### ACTIVITY
From the first line to the last, print the material exactly, skipping the pictures.

+++ INPUT DATA +++

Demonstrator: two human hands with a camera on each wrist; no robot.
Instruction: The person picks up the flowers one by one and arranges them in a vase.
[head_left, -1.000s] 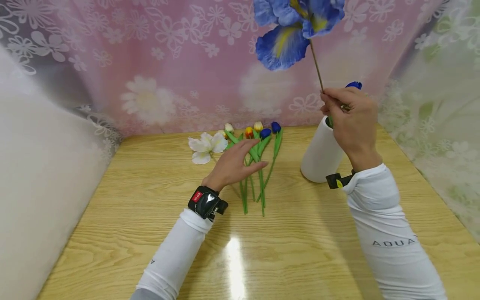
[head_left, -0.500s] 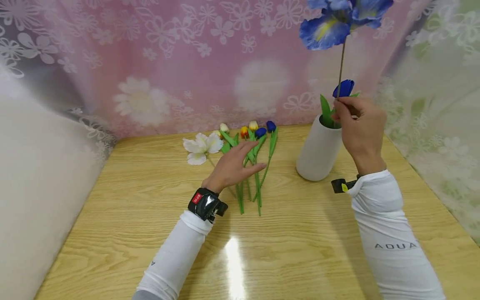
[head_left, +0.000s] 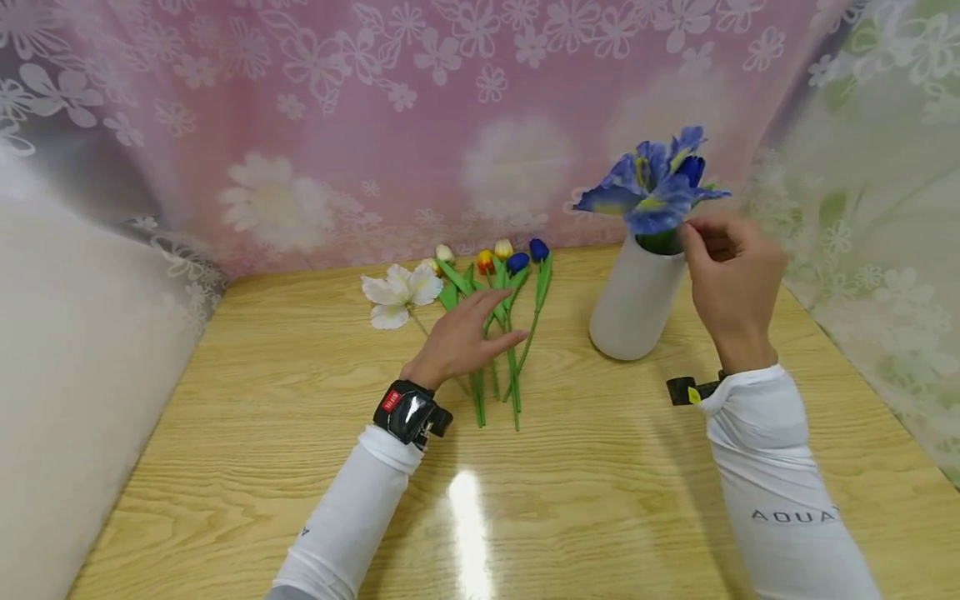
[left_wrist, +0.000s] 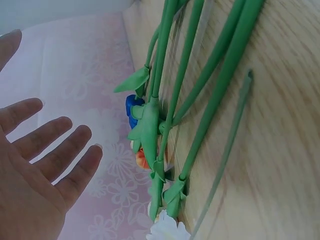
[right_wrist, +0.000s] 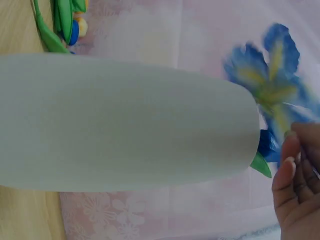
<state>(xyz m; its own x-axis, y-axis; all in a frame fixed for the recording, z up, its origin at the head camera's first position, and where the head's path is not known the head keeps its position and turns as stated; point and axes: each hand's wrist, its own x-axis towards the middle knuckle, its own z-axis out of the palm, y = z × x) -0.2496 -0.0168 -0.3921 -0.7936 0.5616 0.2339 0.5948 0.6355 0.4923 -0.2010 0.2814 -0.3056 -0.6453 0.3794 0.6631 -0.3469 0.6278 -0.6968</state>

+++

### RESULT BELOW
Demonstrator: two human hands with a camera on each wrist; no robot.
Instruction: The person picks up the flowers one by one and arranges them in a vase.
[head_left, -1.000s] 
[head_left, -0.500s] 
[head_left, +0.000s] 
[left_wrist, +0.000s] 
[right_wrist, +0.000s] 
<state>(xyz m; its own x-axis, y-axis; all in a frame fixed for the recording, z up, its origin at the head camera's first position, and where the head's path is not known the head keeps its position and turns as stated; point and axes: each hand's wrist, its own x-axis towards the middle knuckle, its own z-axis out of the palm, y = z × x) -0.2496 -0.0168 -0.3921 -0.7936 0.5616 0.2339 0.5948 0.6355 0.4923 -0.2010 0.2814 -0.3056 -0.6453 0.3794 0.6631 -0.3469 0.6278 -0.6968</state>

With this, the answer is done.